Temyiz isteminin süresi içinde olduğu anlaşıldıktan sonra dosyadaki bütün kağıtlar okunup gereği düşünüldü:
1-Kamulaştırma Yasasının 4650 sayılı Yasayla değişik 11.maddesinin birinci fıkrasının arazilere ilişkin (f) bendinde taşınmaz malın kamulaştırma (dava) tarihindeki mevkii ve şartlarına göre olduğu gibi kullanılması halinde getireceği net gelir üzerinden değerinin belirleneceği öngörülmektedir. Bu yöntemle taşınmazın değerinin saptanmasında münavebeye alınacak ürünler ve uygulanacak kapitalizasyon faizi yönünden sulu ya da kuru tarım arazisi niteliğinde olup olmaması önem taşır. Mahallinde yapılan keşif sırasında bu yönde herhangi bir tespit yapılmamış, bilirkişi raporunda sulu arazilerde uygulanan ürün münavebesi ve sulu tarım arazilerindeki kapitalizasyon faizi esas alınarak değer biçilmiştir. Bilirkişi raporunda belirtilen sulamanın taşınmazın tamamında ve her mevsim için fiilen yeterli olup olmadığı, dereden sulanıyorsa bu suyun kendi doğal akışı ile mi yoksa özel bir pompalama ya da başka bir sistemle mi taşınmaza ulaştığı, yapılan sulamanın başkasının taşınmazındaki bir kuyudan yapılıyor olması durumunda bu sulamanın daimi ve geçerli kabul edilebilmesi için kaynak üzerinde dava konusu taşınmaz lehine bir mükellefiyet kurulmuş olması gerektiğinden bu hususun varlığı ve suyun yeterliliği vb. gibi hususlar ayrıntılı bir biçimde araştırma yapılarak belirlenmeden, pompajla sulama varsa bunun için yapılacak giderlerin de üretim masraflarına ilave edilmesi gerektiği düşünülmeden düzenlenen bilirkişi kurulu raporuna dayalı hüküm kurulması,
Kabule göre de;
2-2942 Sayılı Yasanın 4650 Sayılı Yasa ile değişik 11. maddesinin 1. fıkrasının (f) bendi uyarınca bilirkişi kurulu, arazi niteliğindeki taşınmaz malın kamulaştırma tarihindeki mevki ve şartlarına göre ve olduğu gibi kullanılması halinde getireceği net gelirini esas tutarak düzenleyeceği raporda, bedelin tespitinde etkili olacak bütün nitelik ve unsurları ve her unsurun ayrı ayrı değerini belirtmek suretiyle ve ilgililerin de beyanını dikkate alarak gerekçeli bir değerlendirme raporuna dayalı olarak taşınmaz malın değerini tespit etmelidir. Yargıtay’ın yerleşmiş uygulamalarında ise özel ve dikkate alınması gereken haklı bir neden bulunmadıkça tarım arazilerinin olduğu gibi kullanılması halinde getireceği net gelir üzerinden bilimsel yöntemle yapılacak değerlendirmede münavebeye alınacak ürünler için aynı yasanın 4650 Sayılı Yasa ile değişik 15. maddesinin son fıkrası hükmü uyarınca, kamulaştırma belgelerinin mahkemeye verildiği gün itibarıyla dekar başına elde edilecek ortalama verim, üretim gideri ve toptan satış fiyatına ilişkin olarak ciddi istatistiki bilgilere dayalı olduğu bilinen o yerdeki gıda, tarım ve hayvancılık müdürlüğü verilerinin esas alınması aranmaktadır.

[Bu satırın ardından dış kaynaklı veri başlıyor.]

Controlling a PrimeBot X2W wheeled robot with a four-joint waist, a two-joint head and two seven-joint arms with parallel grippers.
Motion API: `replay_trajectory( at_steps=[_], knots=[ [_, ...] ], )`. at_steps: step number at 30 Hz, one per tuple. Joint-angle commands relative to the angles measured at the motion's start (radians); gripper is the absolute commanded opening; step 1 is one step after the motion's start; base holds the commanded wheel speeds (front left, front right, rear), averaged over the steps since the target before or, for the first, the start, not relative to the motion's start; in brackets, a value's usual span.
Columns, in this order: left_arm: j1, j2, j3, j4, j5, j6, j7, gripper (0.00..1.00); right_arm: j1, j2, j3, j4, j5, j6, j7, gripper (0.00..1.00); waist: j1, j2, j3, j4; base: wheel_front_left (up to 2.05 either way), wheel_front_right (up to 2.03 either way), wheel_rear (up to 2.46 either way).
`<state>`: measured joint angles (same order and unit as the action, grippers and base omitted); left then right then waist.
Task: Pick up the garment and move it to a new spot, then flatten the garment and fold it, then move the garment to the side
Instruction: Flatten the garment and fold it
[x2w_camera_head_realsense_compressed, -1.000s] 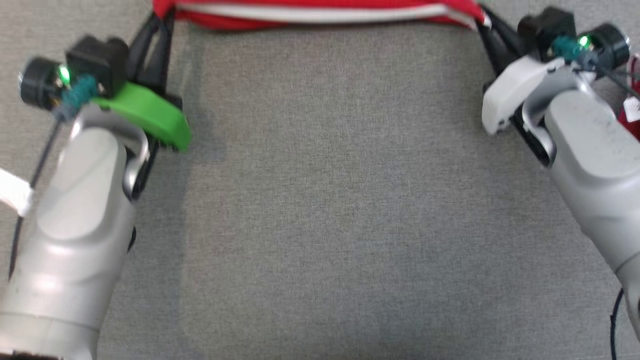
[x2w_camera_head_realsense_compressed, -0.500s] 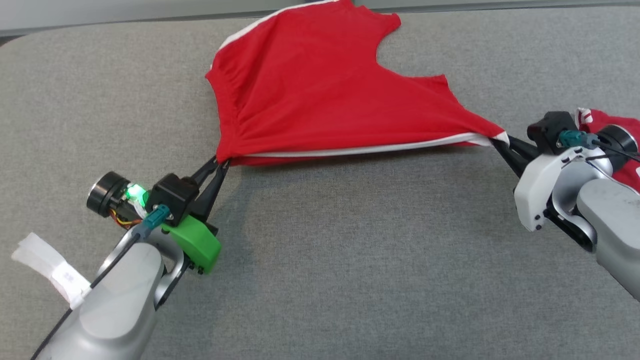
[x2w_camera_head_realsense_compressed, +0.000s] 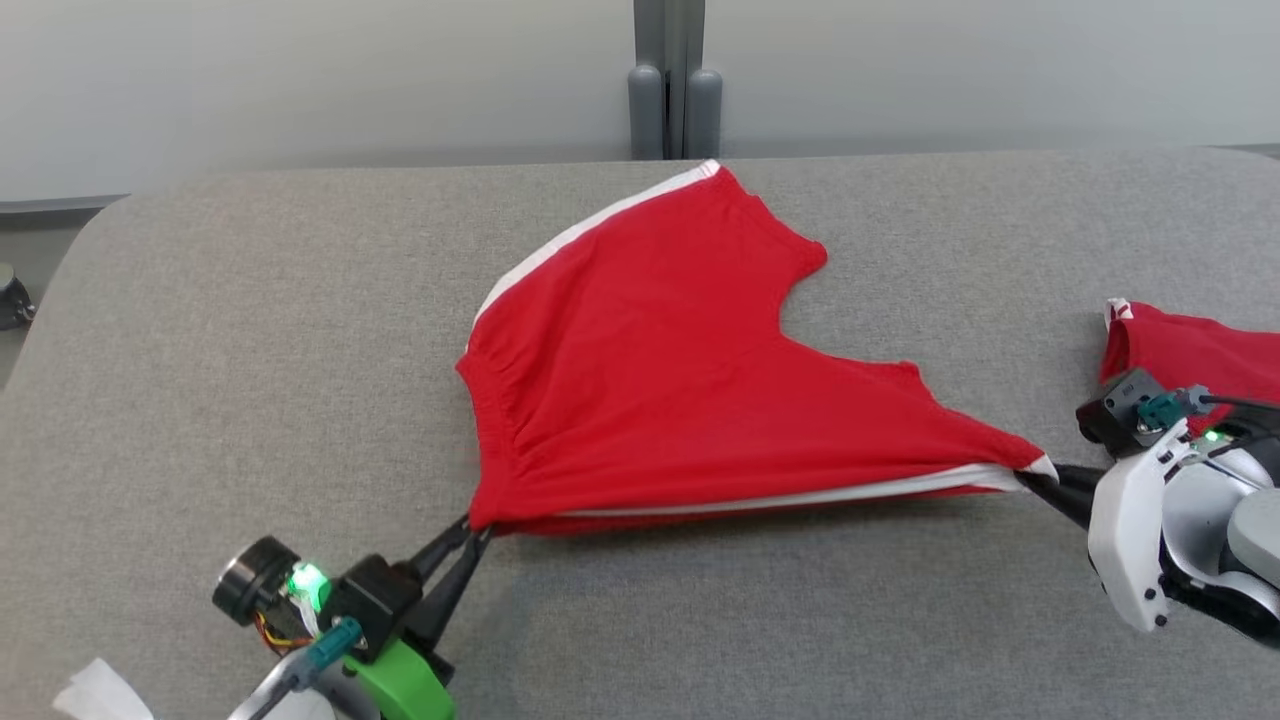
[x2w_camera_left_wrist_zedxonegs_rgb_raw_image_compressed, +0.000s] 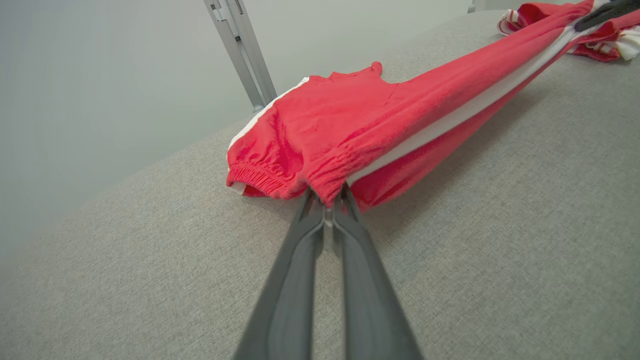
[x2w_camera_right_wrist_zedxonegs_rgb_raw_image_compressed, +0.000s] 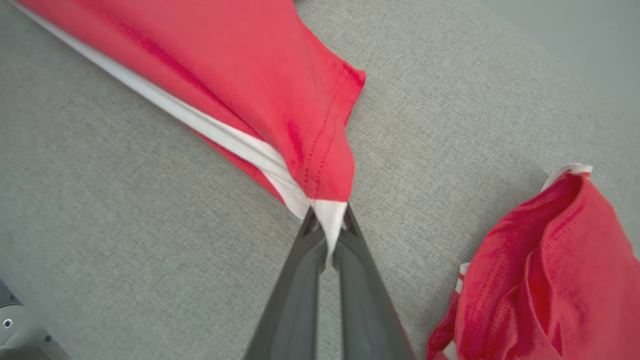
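The garment lies on the surface, near-left corner in the left fingers, right corner in the right fingers; another garment lies far right.

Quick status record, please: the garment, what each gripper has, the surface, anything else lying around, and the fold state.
garment: red shorts with a white side stripe, pulled taut between both grippers, far part resting on the surface
left gripper: shut on the waistband corner
right gripper: shut on the leg-hem corner at the stripe
surface: grey padded table
other item: second red garment, bunched at the robot's right, apart from the shorts
fold state: neither flattened nor folded yet
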<state>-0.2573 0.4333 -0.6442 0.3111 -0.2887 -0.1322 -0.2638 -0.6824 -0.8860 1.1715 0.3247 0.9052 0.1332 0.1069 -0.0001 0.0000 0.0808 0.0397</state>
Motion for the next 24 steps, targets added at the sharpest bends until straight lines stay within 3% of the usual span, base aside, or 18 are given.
replay_trajectory(
  at_steps=[1, 5, 10, 16, 24],
  knots=[
    [0.037, 0.025, -0.002, -0.011, -0.009, 0.005, 0.008, 0.0, 0.021, -0.043, 0.009, -0.026, 0.006, -0.005, 0.02, 0.0, 0.0001, 0.0, -0.025, 0.001, 0.0, 0.0, 0.0],
    [0.1, 0.057, -0.029, -0.075, -0.02, 0.005, 0.036, 0.0, 0.055, -0.123, 0.051, -0.159, 0.02, -0.005, 0.081, 0.0, 0.0001, 0.0, -0.052, -0.001, 0.0, 0.0, 0.0],
    [0.16, 0.096, -0.041, -0.182, -0.029, 0.022, 0.082, 0.0, 0.059, -0.197, 0.035, -0.276, 0.057, -0.004, 0.118, 0.0, 0.0001, 0.0, -0.058, -0.005, 0.0, 0.0, 0.0],
    [0.13, 0.115, -0.023, -0.252, -0.028, 0.039, 0.116, 0.0, 0.036, -0.213, -0.024, -0.294, 0.057, -0.004, 0.13, 0.0, 0.0001, 0.0, -0.04, 0.016, 0.0, 0.0, 0.0],
    [0.018, 0.083, -0.002, -0.239, -0.029, 0.038, 0.107, 0.0, -0.045, -0.21, -0.096, -0.269, 0.032, -0.005, 0.166, 0.0, 0.0001, 0.0, 0.027, 0.075, 0.0, 0.0, 0.0]
  ],
)
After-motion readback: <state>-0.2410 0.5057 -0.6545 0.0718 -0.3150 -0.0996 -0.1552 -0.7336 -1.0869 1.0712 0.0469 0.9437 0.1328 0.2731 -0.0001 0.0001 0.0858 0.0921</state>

Bu sebeple, münavebeye alınan ürünlerin değerlendirme tarihi olan 2011 yılı itibarıyla sulu şartlarda buğdayın ve samanın dekar başına ortalama verimi 591 kg-500 kg, mısır 2. ürünün dekar başına ortalama verimi 859 kg, pamuğun dekar başına ortalama verimi 551 kg olduğu halde; mahkemece hükme esas alınan birinci bilirkişi raporunda sırasıyla dekar başına ortalama verimin 650 kg-550 kg, 945 kg ve 606 kg alınması suretiyle yüksek değer hesaplanmış olması,
3-Mahkemece hükme esas alınan ikinci bilirkişi raporunda dava konusu taşınmazın salt konumu, belediye hudutlarına ve merkezlere olan mesafesi objektif nedene dayalı artırıma konu olamayacağı gözetilmeden %100 oranında objektif artış uygulanması,
Doğru görülmemiştir.
Mahkemece yukarıda sözü edilen bozma sebepleri doğrultusunda bilirkişi kurulundan ek rapor alınmalı, bu raporun bozmaya uygunluğu da denetlendikten sonra hasıl olacak sonuç doğrultusunda karar verilmelidir.
Bu itibarla yukarıda açıklanan esaslar gözönünde tutulmaksızın yazılı şekilde hüküm tesisi isabetsiz, temyiz itirazları bu nedenlerle yerinde olduğundan kabulü ile hükmün HUMK.nun 428.maddesi gereğince BOZULMASINA, temyiz peşin harcının istek halinde temyiz edene iadesine, 06.02.2014 gününde oybirliğiyle karar verildi.